# [Aim of the task]
From the entries below, print exactly the span beginning with the line holding "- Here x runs" and ending with the line holding "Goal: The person", endpoints included, and skip any pictures.

# [Task material]
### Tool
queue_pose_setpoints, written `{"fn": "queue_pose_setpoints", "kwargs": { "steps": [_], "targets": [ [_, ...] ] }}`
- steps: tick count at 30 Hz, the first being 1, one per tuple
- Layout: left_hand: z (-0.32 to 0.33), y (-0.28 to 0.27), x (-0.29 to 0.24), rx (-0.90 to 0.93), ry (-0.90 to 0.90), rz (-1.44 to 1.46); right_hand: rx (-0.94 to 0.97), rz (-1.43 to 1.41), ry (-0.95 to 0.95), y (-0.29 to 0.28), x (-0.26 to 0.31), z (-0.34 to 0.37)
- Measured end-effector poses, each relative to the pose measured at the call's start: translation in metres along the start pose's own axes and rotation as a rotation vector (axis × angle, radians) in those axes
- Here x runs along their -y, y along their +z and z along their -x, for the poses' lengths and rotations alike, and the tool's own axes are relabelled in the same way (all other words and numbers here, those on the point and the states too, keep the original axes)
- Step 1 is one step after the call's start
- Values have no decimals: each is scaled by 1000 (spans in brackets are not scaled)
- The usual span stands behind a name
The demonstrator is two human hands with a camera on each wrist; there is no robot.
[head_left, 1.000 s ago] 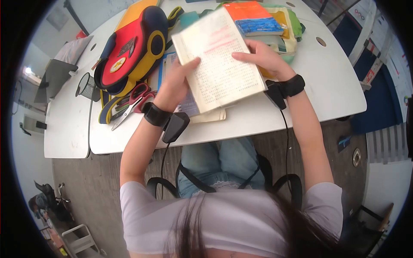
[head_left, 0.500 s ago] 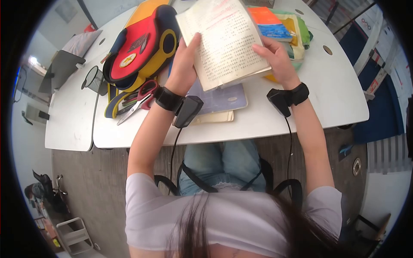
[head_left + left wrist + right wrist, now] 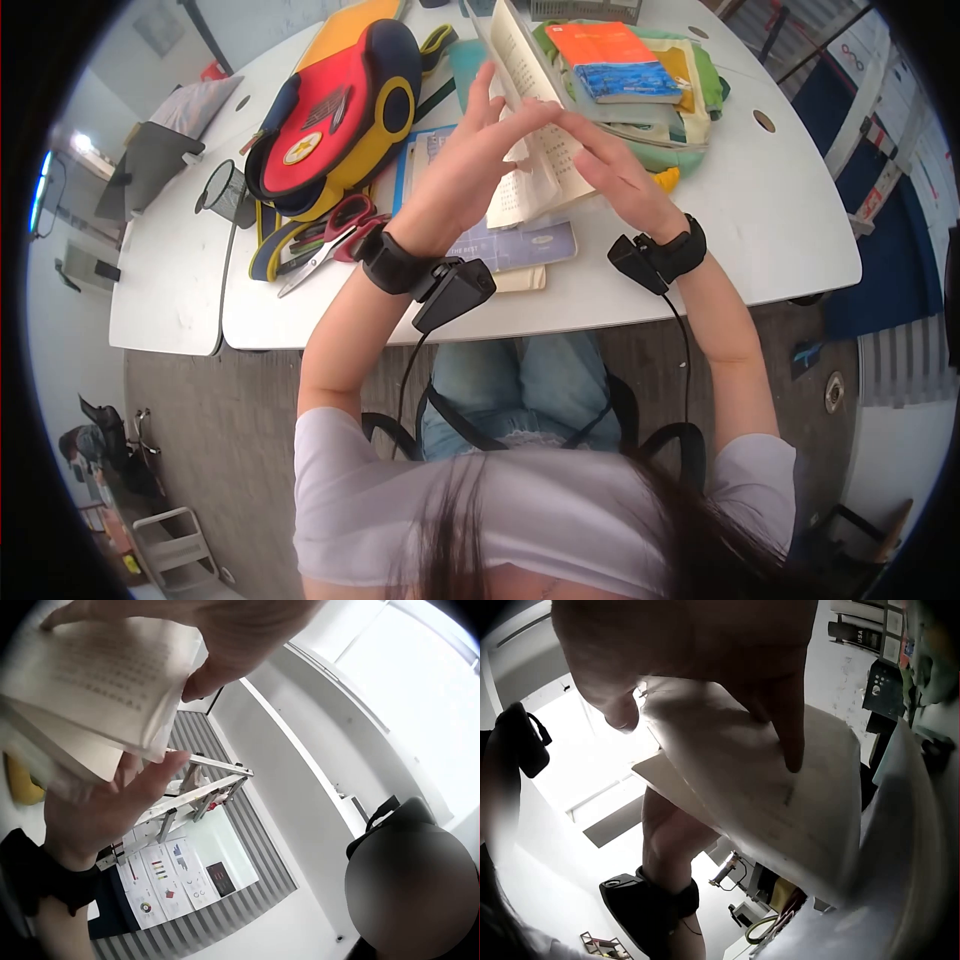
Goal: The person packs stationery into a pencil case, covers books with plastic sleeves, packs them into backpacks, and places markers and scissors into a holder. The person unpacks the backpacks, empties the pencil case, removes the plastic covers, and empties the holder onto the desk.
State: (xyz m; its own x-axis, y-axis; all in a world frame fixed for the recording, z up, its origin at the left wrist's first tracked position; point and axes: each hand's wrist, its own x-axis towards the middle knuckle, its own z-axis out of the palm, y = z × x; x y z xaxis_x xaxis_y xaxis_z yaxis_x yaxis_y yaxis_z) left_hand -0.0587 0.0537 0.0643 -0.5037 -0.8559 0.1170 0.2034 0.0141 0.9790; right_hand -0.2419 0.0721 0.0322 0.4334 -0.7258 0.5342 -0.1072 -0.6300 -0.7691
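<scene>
Book (image 3: 560, 170) was open, upper centre; left hand (image 3: 455, 185), fingers extended, touched it; right hand (image 3: 632, 182) touched its cover, grip unclear.

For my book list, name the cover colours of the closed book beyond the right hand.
The closed book is orange and blue, clearest in the head view.

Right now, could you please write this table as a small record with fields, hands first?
Left hand: touches the book; grip unclear
Right hand: touches the book; grip unclear
Book: open, printed text showing
Purple notebook: on the table, partly hidden by the book
Bag: red and navy, on the person's left
Scissors: red-handled, beside the bag
Orange book: on the person's right
</scene>
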Motion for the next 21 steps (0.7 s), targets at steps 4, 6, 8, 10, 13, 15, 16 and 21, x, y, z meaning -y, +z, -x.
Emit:
{"fn": "queue_pose_setpoints", "kwargs": {
  "steps": [4, 6, 8, 10, 13, 15, 16, 21],
  "targets": [
    [-3, -5, 5, 39, -55, 49, -69, 12, -44, 6, 8, -4],
    [-6, -11, 7, 71, -50, 70, -52, -172, 49, 7, 3, -4],
    [-6, -13, 6, 99, -50, 92, -72, -221, 73, 7, 0, -6],
    [-5, -14, 6, 109, -23, 140, -89, -271, 101, 6, -4, -6],
    [-2, -6, -1, 55, -43, 51, -67, -301, 83, 3, -8, -6],
    [-3, -7, 1, 44, -22, 48, -37, -272, 86, 3, -7, -6],
    [-4, -8, 2, 31, 1, 43, -38, -271, 87, 3, -7, -6],
    [2, -18, -1, 1, -13, 68, -43, -328, 97, 1, -15, -6]
  ]
}}
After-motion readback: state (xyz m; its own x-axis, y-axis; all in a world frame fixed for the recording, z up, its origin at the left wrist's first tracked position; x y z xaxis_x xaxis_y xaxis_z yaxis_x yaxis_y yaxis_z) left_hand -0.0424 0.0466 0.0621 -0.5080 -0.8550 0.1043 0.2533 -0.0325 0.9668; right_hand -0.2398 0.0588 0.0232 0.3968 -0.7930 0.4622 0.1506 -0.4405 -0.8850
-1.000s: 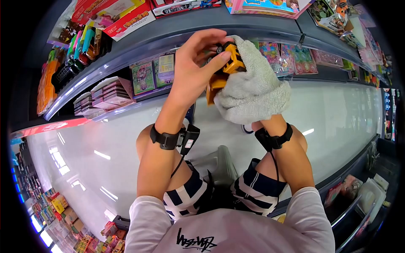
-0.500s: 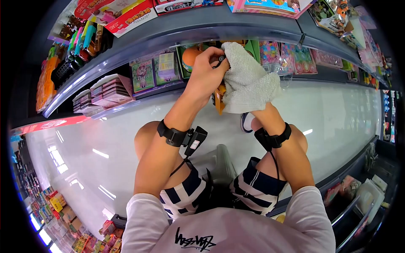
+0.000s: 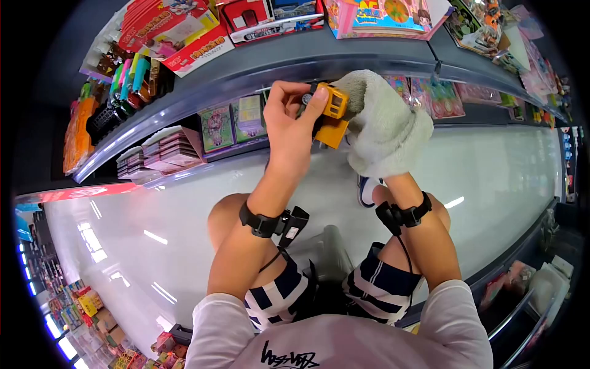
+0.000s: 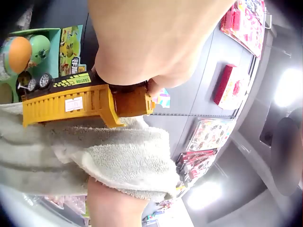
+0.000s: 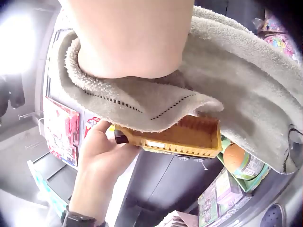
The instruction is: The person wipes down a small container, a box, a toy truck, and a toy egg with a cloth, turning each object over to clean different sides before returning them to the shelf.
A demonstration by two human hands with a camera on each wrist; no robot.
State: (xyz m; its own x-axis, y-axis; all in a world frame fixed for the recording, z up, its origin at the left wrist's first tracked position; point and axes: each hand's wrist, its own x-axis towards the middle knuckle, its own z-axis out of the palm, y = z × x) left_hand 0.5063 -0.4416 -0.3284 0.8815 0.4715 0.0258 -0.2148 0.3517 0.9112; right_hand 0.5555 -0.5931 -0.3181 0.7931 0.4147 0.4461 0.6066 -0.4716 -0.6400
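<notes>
A yellow toy dump truck (image 3: pixel 332 132) with black wheels is gripped near its cab by the left hand (image 3: pixel 289 126), thumb on the cab's side. The left wrist view shows the truck (image 4: pixel 71 104) lengthwise, with a white price sticker and a "CAUTION" marking. A light grey towel (image 3: pixel 387 123) covers the right hand, whose fingers are hidden; its edge lies against the truck. In the right wrist view the towel (image 5: pixel 227 80) drapes over the truck's open yellow bed (image 5: pixel 189 137), and the left hand (image 5: pixel 102 156) holds the cab end.
Boxed toys (image 3: pixel 246 18) stand on the upper shelf (image 3: pixel 264 64). On the lower shelf are card packs (image 3: pixel 163 150) and green-backed packages (image 3: pixel 216 128). The person's knees are below the hands, above a shiny floor (image 3: pixel 153 227). Behind at right is another shelf with a metal rail (image 3: pixel 522 307).
The left hand first brought the truck down behind the towel, then turned it so that its cab and bed show again. The towel shifted left, then back right.
</notes>
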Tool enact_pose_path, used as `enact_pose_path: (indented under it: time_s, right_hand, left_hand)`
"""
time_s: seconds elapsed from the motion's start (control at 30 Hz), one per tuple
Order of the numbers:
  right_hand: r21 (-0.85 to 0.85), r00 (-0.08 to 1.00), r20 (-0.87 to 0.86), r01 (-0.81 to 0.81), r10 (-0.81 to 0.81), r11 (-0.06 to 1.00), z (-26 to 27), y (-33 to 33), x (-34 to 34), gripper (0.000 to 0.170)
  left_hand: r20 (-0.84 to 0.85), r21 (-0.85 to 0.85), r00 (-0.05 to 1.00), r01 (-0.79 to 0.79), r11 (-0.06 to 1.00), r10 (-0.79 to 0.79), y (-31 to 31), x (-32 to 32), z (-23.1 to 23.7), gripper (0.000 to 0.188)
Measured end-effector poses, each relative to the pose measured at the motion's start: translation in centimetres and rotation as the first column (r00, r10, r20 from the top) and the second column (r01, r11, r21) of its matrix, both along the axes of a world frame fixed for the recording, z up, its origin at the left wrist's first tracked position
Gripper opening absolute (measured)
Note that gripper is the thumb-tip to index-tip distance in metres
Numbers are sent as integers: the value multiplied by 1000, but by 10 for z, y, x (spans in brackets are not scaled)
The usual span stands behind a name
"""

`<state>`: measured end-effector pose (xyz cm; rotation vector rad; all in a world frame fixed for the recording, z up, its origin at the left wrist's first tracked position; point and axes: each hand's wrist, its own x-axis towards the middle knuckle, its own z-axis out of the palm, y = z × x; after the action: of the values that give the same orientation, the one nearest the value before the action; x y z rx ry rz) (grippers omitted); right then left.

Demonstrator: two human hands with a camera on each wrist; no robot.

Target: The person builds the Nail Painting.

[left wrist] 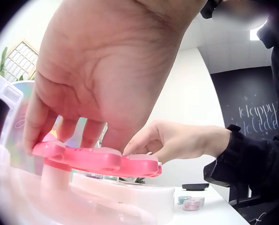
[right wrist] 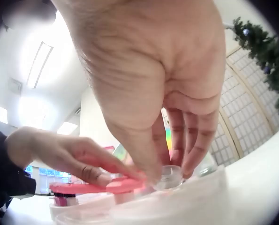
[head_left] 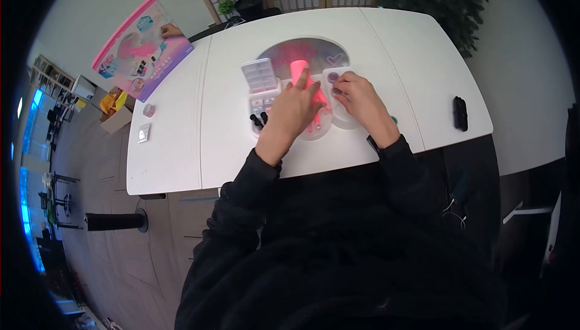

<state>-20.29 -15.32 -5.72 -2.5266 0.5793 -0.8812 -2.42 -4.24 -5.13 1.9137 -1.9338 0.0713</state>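
My left hand [head_left: 293,109] rests with spread fingers on a bright pink hand-shaped stand [left wrist: 90,158], which is raised on a post over a pale base. To its right, my right hand [head_left: 364,102] reaches into a white oblong tray [head_left: 345,120]. Thumb and fingers there pinch a small clear round jar [right wrist: 169,178]. Another small jar with purplish contents [head_left: 333,77] sits at the tray's far end. Left of the stand, a compartment box with a raised clear lid [head_left: 260,75] stands beside black-capped bottles [head_left: 258,121].
A shiny silver panel with a heart [head_left: 334,58] stands behind the stand. A printed toy box [head_left: 142,49] stands at the table's left. A small jar [head_left: 148,110] and a sachet [head_left: 144,132] lie left; a black case [head_left: 460,114] lies right. Small jars [left wrist: 192,204] sit beyond the tray.
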Motion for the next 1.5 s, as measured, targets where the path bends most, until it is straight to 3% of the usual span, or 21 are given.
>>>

# [Written reply]
- Here x runs along their -y, y along their +z and z along their -x, for the poses' lengths and rotations alike, and the tool's own axes are relabelled in the same way (all other words and numbers here, those on the point and the states too, keep the original axes)
- Step 1 is one step after the call's start
- Values have no decimals: each is scaled by 1000 (spans in brackets are not scaled)
- The usual span stands behind a name
The demonstrator is two human hands with a camera on each wrist; there is no robot.
[head_left, 1.000 s ago] 
[head_left, 0.500 s ago] 
[head_left + left wrist + right wrist, now] 
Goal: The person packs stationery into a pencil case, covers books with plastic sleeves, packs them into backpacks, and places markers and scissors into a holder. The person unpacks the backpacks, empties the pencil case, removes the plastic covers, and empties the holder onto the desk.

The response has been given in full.